To investigate whether the solvation of the charged side chains by urea plays an important role in the denaturation of the mutant, we also analyzed the solvation of both lysine (K) and glutamic acid (E) side chains. As shown in Fig. 5C, the positively charged side-chain hydrogens (H_K) of K are well solvated by both urea and water, but the extent of solvation by water is greater than that by urea. The solvation of the negatively charged side-chain oxygens (O_E) of glutamic acid by urea is greatly decreased compared with that of H_K. In contrast, water interacts strongly with the side chain of E (Fig. 5D), which is in accord with a previous study that showed that negatively charged methane is preferentially solvated by water (17). Thus, water can solvate the charged residues better than urea, indicating that urea's effect in the unfolding of the mutant is not mainly due to the solvation of the charged side chains.

Enhanced Solubility of Nonpolar Residues in Urea Also Promotes Denaturation.

The denaturation of lysozyme by urea involves the disruption of hydrophobic interaction as shown by the increase of the solvent-accessible surface area (SASA) of nonpolar groups (data shown in SI Text). It is known that the solubility of isolated hydrophobic side chains is increased in aqueous urea solution (3), and hence, we expect that the interactions with hydrophobic side chains must also contribute to some extent to the unfolding of proteins. We probed the interaction between urea and hydrophobic side chains by using radial distribution functions between the β-carbon of ILE and the O_W of water and C_U of urea. The concentration of urea around ILE side chains increases in the last 10 ns relative to that in the first 10 ns and relative to the bulk value. In contrast, the water distributions near ILE side chains were found to be more or less the same in the first 10 ns and the last 10 ns, with the hydration in the last 10 ns slightly better than that in the first 10 ns, because the protein is more stretched or expanded (Fig. 6A). We have shown that urea preferentially forms hydrogen bonds with the peptide backbone; thus, it is expected that some of these urea molecules would be in close proximity to the hydrophobic side chains. We recalculated the radial distribution functions by excluding urea molecules that form hydrogen bonds with the backbone (Fig. 6B). Similar results were obtained except that the heights of the first peaks were diminished. That urea has more favorable interactions with the hydrophobic side chains seems to explain the increase in solubility of the hydrophobic side chains in 8 M urea. These results are in agreement with previous transfer experimental studies (8, 32, 33). Although the interactions between the hydrophobic side chains and urea are relatively weak, they are important enough that urea can disrupt aggregates of hydrophobic particles even in the absence of any favorable electrostatic interactions.

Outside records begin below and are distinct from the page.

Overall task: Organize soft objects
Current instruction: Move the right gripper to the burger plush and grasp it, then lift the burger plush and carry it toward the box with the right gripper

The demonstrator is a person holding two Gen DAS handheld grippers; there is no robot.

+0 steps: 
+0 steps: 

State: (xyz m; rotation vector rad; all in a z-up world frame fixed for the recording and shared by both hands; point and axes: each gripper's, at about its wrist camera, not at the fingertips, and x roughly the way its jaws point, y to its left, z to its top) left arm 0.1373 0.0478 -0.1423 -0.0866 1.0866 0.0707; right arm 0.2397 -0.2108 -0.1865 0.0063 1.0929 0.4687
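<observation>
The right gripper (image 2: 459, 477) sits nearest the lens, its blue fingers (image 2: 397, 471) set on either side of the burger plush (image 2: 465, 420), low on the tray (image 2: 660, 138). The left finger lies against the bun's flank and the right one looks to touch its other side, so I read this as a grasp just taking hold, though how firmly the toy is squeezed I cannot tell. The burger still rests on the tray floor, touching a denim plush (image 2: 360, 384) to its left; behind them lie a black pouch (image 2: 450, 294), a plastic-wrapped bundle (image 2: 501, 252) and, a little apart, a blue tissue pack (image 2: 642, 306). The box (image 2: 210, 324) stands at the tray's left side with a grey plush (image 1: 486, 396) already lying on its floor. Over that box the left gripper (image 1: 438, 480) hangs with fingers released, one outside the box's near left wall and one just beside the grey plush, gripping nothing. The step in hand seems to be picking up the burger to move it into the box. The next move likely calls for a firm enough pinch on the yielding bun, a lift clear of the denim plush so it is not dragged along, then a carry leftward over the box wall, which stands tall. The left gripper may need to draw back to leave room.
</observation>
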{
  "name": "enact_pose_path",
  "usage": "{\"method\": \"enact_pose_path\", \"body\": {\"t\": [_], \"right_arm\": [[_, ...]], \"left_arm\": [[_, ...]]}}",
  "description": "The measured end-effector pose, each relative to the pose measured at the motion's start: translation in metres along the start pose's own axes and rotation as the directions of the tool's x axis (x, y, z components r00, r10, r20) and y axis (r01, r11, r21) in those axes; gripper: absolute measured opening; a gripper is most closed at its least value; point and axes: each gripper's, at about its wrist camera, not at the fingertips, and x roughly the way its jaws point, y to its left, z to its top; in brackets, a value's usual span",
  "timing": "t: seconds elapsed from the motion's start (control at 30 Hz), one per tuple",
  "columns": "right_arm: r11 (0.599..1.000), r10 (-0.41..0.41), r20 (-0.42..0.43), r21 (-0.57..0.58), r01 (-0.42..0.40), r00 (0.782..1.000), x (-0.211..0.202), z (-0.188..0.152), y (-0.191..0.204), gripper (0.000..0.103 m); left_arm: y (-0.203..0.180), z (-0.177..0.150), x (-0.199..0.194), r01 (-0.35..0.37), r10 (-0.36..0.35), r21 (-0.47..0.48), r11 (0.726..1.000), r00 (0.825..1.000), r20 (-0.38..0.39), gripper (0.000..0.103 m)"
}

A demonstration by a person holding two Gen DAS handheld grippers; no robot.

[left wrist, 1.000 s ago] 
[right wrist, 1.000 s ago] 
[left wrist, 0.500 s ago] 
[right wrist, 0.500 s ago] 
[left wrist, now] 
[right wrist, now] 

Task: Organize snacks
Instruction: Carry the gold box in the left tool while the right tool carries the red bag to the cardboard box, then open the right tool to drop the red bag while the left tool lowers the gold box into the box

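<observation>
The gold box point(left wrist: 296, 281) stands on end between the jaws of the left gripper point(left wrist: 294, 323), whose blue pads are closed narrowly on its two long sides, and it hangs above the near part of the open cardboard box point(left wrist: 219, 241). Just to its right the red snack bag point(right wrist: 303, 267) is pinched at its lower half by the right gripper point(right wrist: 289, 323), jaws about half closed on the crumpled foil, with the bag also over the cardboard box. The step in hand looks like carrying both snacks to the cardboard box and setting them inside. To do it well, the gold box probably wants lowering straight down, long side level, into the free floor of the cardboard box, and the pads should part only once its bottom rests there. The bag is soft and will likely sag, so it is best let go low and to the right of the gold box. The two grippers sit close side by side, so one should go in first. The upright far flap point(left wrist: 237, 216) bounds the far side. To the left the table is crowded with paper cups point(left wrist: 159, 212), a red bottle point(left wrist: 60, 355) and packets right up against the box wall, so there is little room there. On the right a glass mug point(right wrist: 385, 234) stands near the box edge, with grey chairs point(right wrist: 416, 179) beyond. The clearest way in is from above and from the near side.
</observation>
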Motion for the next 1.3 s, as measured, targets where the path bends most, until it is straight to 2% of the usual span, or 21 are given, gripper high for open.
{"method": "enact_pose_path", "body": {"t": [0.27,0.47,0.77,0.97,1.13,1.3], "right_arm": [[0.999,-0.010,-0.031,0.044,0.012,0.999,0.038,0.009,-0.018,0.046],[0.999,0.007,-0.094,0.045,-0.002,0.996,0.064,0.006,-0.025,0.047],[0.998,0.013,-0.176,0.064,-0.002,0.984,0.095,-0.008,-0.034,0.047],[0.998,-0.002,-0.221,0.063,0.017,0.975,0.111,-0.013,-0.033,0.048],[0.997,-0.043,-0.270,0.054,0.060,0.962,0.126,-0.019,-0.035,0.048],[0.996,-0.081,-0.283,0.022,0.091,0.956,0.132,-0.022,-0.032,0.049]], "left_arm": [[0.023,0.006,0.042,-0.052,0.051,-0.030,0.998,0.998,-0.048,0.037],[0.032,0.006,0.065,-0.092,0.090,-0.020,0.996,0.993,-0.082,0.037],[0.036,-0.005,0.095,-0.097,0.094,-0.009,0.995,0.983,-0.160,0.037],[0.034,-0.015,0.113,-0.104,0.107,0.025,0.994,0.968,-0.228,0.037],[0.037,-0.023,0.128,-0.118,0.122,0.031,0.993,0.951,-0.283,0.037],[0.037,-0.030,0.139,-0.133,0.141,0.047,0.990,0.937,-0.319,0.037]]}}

Fig. 6. — Enhanced solubility of nonpolar residues. (A) The pair radial distribution function g(r) between the β-carbon of isoleucine *CB_I* and center of mass of solvent, represented by oxygen atom of water O_W and carbon atom of urea C_U. (B) The same as A, except that urea or water that forms hydrogen bonds with backbone is excluded in the calculation of g(r). All of the g(r) functions are averaged over the first 10 ns (black, green) and the last 10 ns (red, blue) of total 100 ns, respectively.

Discussion and Conclusion

In a previous report we showed, by using a large-scale MD simulations (28), that both the WT and the less stable single-mutant (W62G) hen egg-white lysozyme unfold in 8 M urea within 1 μs simulation. Here, we have used data from these large-scale MD simulations to provide a structural and a kinetic picture of the denaturation mechanism of proteins by using the mutant as a case study. Urea-induced protein denaturation proceeds through a 2-pronged attack in which urea preferentially binds to the protein with which it has stronger van der Waals dispersion interactions than does water (dominant force), thus allowing urea to act as a surfactant; its carbonyl oxygen can form an intimate hydrogen bond with the amide proton of the backbone. The ability of urea to form hydrogen bonds with proteins can be rationalized by noting that urea can be a surrogate for the peptide backbone. As argued by Kuharsky and Rossky (20), there may be a favorable free energy of exchange of several geometrically restrained hydration shell water molecules for one larger urea molecule near a hydrophobic surface. Our results, which provide a molecular basis for the denaturating action of urea, have previously been inferred primarily based on studies of model compounds and peptides. With this study, the validity of the direct-interaction model, which has its genesis in the early study of Robinson and Jencks by using peptides lacking hydrophobic side chains, has been firmly established.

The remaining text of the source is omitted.